» EXERCISE PROMPT: Find every line with the string "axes" in the material below and copy it.

──────

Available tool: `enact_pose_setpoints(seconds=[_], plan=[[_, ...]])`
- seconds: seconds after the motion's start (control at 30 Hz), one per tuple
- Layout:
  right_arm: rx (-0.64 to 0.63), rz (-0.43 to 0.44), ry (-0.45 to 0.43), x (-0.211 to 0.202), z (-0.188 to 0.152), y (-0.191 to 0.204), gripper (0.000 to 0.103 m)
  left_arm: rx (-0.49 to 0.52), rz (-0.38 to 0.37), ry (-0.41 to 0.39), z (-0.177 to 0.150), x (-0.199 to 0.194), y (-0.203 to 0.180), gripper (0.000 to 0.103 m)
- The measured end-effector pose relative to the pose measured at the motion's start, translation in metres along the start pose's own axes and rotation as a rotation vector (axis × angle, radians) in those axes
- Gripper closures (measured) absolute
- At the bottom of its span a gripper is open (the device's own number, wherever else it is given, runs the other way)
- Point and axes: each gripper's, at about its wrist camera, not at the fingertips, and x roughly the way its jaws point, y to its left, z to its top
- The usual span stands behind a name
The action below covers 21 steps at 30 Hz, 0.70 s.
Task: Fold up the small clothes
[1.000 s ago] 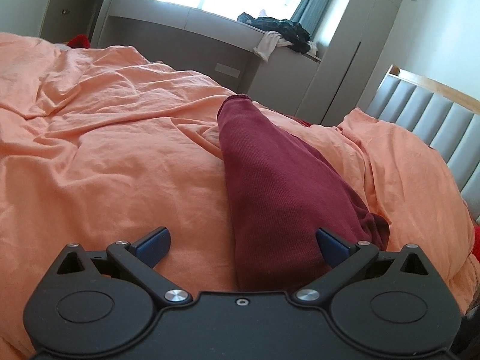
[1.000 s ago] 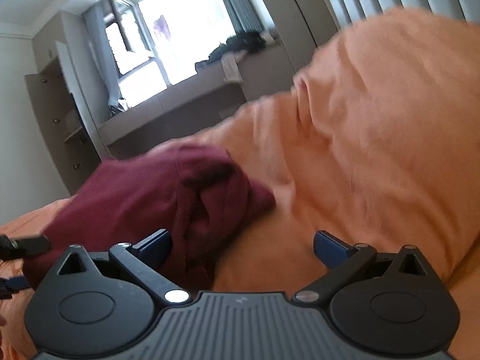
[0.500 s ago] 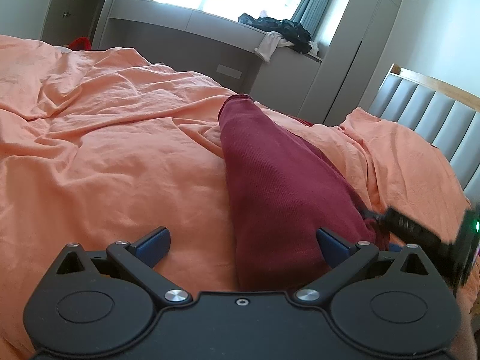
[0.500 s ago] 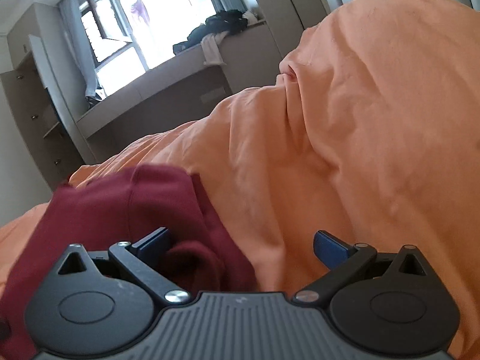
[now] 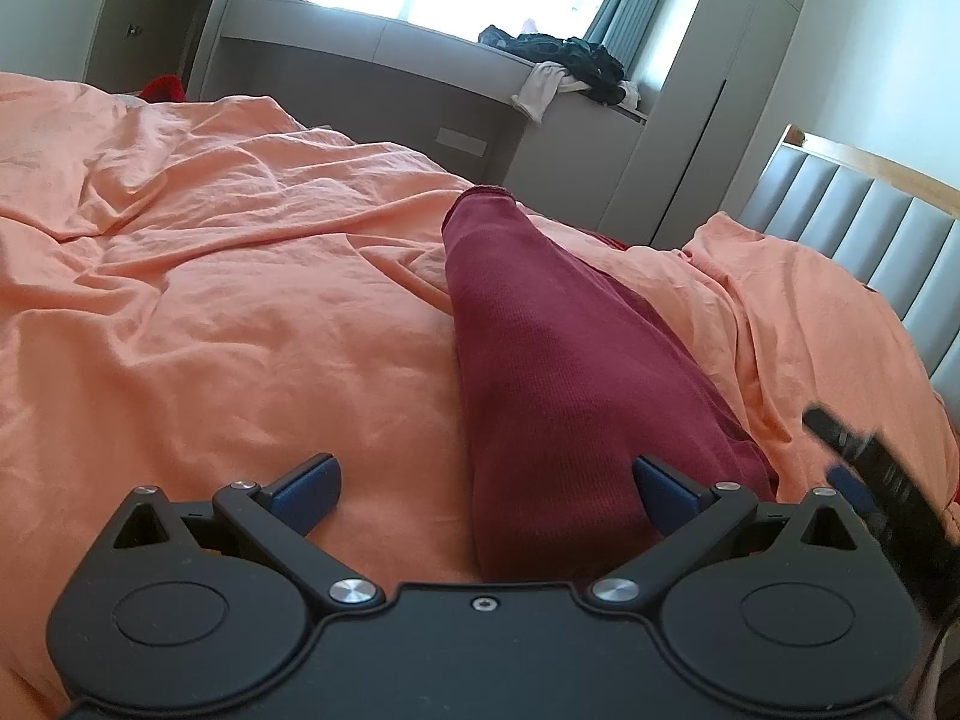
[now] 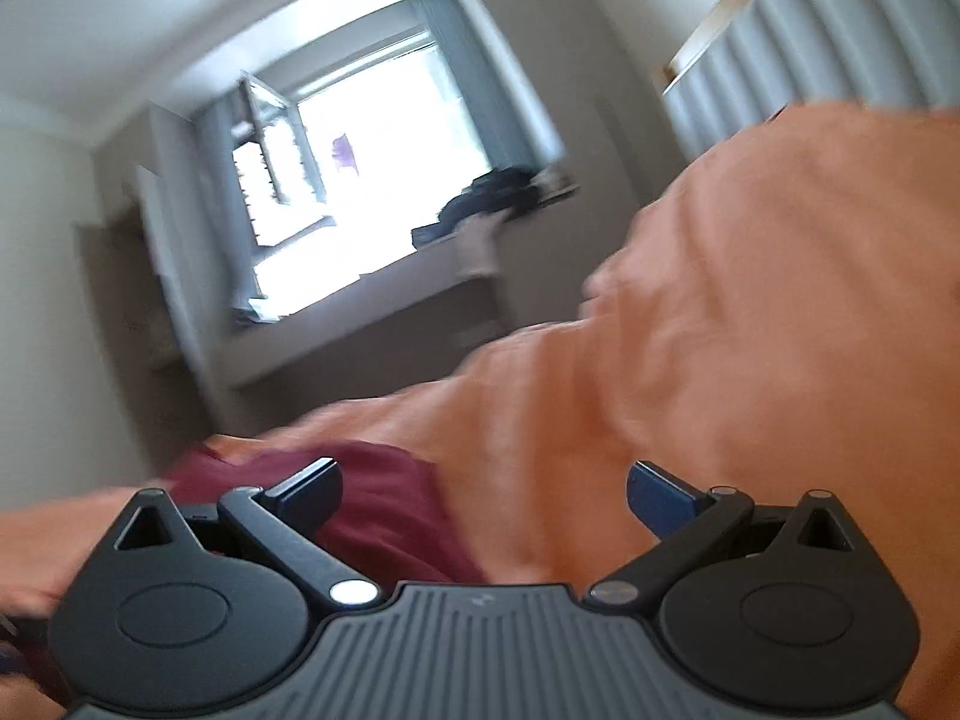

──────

» EXERCISE OUTPUT:
- The measured end-effector pose relative to the pose measured at the motion's start, translation in metres along the start pose's own axes and rotation as a rotation vector (axis × angle, radians) in those axes
- Point and axes: each gripper's, at about its wrist camera, not at the fingertips, and x roughly the way its jaws point, y to its left, z to its top

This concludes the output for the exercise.